[PROVIDED INFORMATION]
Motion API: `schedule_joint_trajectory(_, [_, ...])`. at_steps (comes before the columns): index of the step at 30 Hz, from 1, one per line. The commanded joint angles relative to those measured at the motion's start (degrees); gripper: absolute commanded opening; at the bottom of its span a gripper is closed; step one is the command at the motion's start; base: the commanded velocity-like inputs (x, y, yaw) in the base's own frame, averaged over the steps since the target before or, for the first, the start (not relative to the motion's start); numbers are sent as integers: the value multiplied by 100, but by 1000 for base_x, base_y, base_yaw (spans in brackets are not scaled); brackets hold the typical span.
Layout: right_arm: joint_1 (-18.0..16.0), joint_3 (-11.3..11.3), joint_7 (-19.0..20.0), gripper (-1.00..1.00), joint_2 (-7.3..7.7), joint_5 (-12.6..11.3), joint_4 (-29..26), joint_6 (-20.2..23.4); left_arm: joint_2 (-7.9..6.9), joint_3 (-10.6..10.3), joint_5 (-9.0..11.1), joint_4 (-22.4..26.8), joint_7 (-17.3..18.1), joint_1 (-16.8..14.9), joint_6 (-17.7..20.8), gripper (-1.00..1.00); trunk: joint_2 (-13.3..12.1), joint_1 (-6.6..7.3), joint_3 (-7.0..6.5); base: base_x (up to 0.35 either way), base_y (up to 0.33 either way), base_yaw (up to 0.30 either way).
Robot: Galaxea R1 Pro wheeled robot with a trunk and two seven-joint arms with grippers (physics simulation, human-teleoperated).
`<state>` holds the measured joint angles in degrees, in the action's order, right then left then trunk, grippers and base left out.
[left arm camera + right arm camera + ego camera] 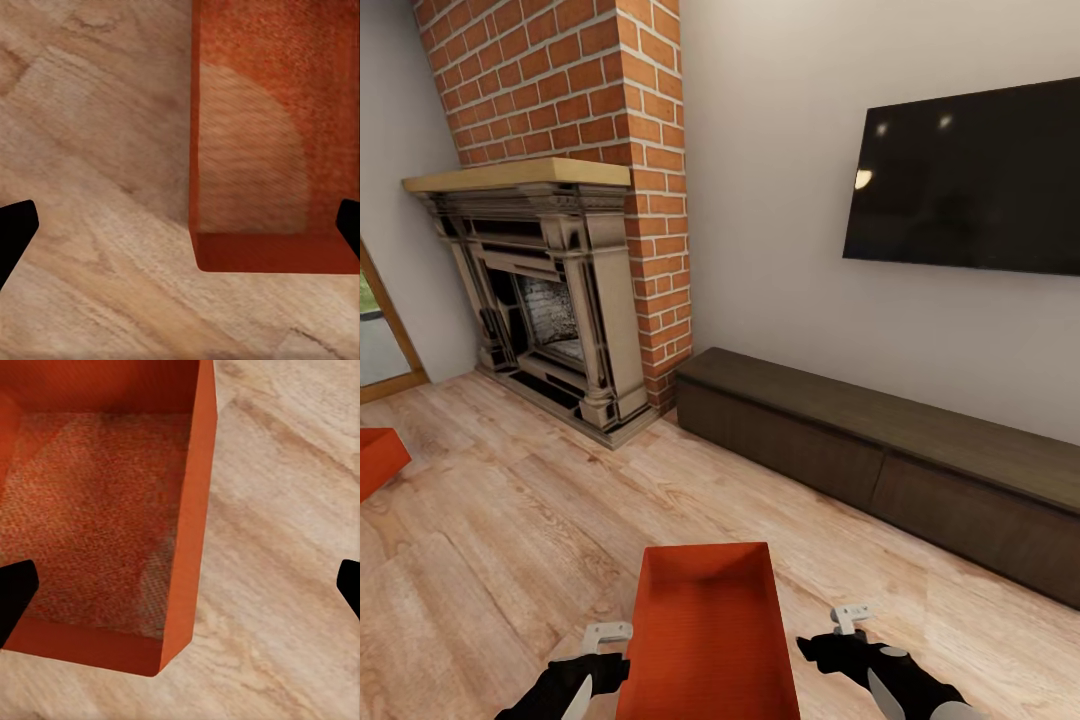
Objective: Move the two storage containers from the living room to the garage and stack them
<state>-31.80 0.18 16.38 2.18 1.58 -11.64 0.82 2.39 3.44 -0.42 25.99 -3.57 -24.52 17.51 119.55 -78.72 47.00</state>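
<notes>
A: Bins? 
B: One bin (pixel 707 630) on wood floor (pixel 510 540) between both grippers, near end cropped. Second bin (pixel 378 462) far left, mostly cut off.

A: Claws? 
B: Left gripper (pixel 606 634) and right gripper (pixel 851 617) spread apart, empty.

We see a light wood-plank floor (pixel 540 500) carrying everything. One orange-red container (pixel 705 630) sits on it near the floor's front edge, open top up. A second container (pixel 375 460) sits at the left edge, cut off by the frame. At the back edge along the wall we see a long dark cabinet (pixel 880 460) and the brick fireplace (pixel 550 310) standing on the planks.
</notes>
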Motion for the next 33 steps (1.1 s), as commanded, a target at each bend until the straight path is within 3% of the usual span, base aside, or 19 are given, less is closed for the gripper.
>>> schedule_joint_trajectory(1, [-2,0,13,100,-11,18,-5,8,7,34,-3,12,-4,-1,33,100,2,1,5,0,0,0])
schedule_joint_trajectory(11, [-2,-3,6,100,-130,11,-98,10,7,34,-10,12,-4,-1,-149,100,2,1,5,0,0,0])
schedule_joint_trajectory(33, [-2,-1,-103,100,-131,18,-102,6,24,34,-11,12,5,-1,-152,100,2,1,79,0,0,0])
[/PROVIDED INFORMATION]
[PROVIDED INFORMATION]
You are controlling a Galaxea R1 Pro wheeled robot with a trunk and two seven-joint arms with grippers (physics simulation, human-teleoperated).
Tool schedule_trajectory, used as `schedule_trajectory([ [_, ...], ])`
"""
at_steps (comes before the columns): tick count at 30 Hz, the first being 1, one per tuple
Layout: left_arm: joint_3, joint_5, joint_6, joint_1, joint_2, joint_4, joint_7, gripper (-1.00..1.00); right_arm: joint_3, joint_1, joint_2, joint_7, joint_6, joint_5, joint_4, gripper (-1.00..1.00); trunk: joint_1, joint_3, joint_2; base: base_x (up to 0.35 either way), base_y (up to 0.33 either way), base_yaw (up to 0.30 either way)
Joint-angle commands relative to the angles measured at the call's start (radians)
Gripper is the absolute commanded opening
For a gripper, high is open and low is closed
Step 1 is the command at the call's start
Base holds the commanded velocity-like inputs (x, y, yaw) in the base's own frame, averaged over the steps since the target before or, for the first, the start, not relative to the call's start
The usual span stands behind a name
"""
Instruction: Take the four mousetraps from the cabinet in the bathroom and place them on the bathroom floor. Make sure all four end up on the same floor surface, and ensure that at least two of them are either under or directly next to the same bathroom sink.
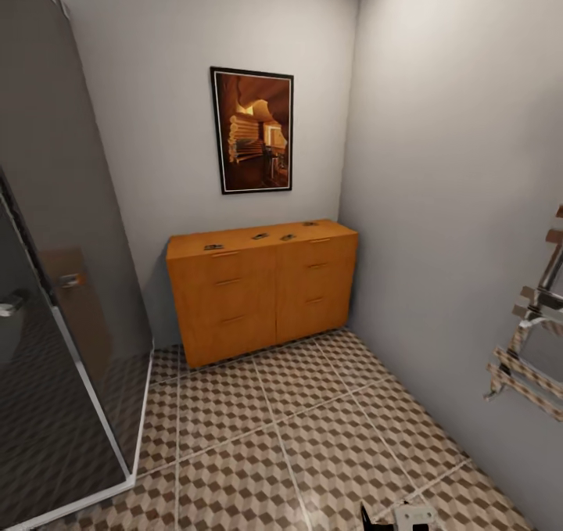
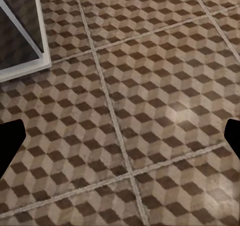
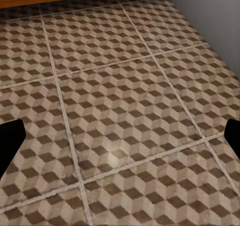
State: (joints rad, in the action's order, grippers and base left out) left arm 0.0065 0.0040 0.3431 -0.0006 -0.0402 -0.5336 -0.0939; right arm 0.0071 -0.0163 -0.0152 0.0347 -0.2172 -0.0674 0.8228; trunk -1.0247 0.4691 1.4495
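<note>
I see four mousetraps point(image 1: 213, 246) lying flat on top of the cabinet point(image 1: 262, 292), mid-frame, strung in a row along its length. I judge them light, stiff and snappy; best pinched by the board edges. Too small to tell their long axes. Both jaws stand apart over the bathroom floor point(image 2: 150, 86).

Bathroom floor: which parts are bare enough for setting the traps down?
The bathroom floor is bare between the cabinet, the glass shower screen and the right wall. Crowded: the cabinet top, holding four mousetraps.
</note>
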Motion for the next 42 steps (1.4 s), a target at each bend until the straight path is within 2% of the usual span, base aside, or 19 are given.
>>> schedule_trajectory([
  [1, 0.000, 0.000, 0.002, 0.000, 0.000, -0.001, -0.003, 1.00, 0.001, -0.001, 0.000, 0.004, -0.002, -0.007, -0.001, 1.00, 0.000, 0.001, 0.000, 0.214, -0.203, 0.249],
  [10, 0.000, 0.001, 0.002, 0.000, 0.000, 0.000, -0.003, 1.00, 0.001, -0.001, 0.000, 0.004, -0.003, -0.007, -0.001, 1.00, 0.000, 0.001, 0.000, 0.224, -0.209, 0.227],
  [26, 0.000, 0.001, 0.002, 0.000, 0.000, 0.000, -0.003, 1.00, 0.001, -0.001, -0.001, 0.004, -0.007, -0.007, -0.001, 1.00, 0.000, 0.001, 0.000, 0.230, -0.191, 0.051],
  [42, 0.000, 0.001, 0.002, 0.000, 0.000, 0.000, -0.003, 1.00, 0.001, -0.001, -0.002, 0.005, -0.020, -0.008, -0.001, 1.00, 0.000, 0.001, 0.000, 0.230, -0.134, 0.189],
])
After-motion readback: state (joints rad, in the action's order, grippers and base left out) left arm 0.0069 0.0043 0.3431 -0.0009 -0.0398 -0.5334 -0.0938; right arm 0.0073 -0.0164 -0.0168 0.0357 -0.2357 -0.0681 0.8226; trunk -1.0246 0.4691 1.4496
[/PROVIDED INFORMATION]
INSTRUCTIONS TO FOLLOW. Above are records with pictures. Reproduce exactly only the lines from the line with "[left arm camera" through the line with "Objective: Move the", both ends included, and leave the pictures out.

YOUR SOLUTION.
[left arm camera + right arm camera + ego camera] 
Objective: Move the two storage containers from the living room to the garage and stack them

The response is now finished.